Each was individually pleased with him for believing his story, although all thought him exceedingly simple for believing the stories of the others. When it came to this individual’s turn to tell his own story, he began:

"When I was on board the Invincible, lying off Kinburn, we cast anchor before the Russian fort, and set to action. After the action was finished, as I was going my round, attending to the wounded, I came to a man shot through the middle by a chain bullet. My attendant said to me:

"What shall I do with this man?’

"'Put him into a sack,’ said I, intending to have the burial service read over him, and to have him lowered into the deep by and by. I forgot the matter till going my rounds next day, when I came to the sack.

"What have you got there?’ I said to my attendant.

"The man,’ he said, ‘that you told me to put into the sack.’

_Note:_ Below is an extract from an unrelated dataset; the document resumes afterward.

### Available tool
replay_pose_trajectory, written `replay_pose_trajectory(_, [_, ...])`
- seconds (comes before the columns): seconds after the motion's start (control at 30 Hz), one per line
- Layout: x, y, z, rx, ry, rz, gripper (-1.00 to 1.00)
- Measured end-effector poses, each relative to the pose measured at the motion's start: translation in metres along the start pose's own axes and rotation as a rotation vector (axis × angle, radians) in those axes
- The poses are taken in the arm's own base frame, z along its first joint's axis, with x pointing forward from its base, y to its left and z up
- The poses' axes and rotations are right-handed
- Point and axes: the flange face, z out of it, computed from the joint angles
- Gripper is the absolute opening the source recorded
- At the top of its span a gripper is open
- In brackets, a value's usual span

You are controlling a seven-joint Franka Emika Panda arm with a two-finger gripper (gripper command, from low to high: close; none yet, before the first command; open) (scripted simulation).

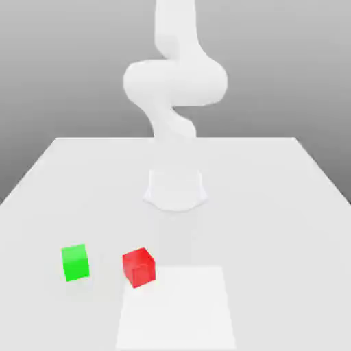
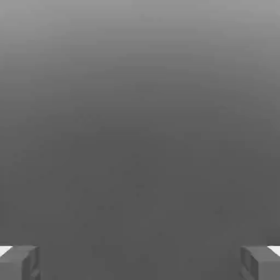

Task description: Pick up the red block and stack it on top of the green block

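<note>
My gripper (image 2: 140, 262) is hanging with its fingers (image 2: 19, 262) spread wide apart, gripping nothing. The red block (image 1: 139, 267) is sitting on the white table (image 1: 274, 206) near its front edge, just beside the green block (image 1: 75, 262), apart.

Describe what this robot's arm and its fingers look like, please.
The arm is plain white, built of thick rounded segments that curve into one another, rising from a round white base on the table. No cables or markings show. In the hand view the gripper has two blocky grey fingers with lighter top edges.
</note>
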Motion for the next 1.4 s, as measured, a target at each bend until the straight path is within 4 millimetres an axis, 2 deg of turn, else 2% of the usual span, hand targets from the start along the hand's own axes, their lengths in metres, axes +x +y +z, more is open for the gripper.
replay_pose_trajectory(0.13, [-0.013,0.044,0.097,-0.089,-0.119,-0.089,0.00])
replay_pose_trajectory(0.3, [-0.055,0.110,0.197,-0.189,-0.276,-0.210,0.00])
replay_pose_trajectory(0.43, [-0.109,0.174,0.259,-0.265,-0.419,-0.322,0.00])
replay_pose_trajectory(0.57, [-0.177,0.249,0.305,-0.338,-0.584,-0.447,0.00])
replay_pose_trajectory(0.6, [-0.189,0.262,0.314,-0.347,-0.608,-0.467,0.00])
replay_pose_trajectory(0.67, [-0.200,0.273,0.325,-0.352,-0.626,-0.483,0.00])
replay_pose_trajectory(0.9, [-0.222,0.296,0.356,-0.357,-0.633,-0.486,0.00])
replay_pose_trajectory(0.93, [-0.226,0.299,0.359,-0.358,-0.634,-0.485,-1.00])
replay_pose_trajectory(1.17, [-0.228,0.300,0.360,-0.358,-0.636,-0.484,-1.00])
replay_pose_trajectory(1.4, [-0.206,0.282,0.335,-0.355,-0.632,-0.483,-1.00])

"He opened the sack, and judge my surprise—the man was actually alive. Well, I administered to him the best and most nutritious aliment that the ship could afford. He seemed delicate; I therefore thought it safest not to take him out of the sack. About three months afterwards, when the ship arrived in England, I was ordered by the Board of Admiralty to show my wounded, that they might decide on the pensions to be given. Among the rest was placed this man before the Board. He was ordered to walk. What was our surprise,—he walked backwards. The stupid fellow of an attendant had not taken sufficient care, but put the under half of his body to look one way, and the upper half to look another.

"The Board was a little puzzled at first what to do with the man. He was no longer of use as a sailor. After some deliberation it was agreed to make him a ropemaker, and now he is the best ropemaker in all England, for he walks forward all the time that he looks to the rope."

"Where is that man to be seen?" was asked. The reply was:

"He is at present employed in the Government rope-works at Portsmouth, where he has nine shillings a week more than any other man, besides his pension."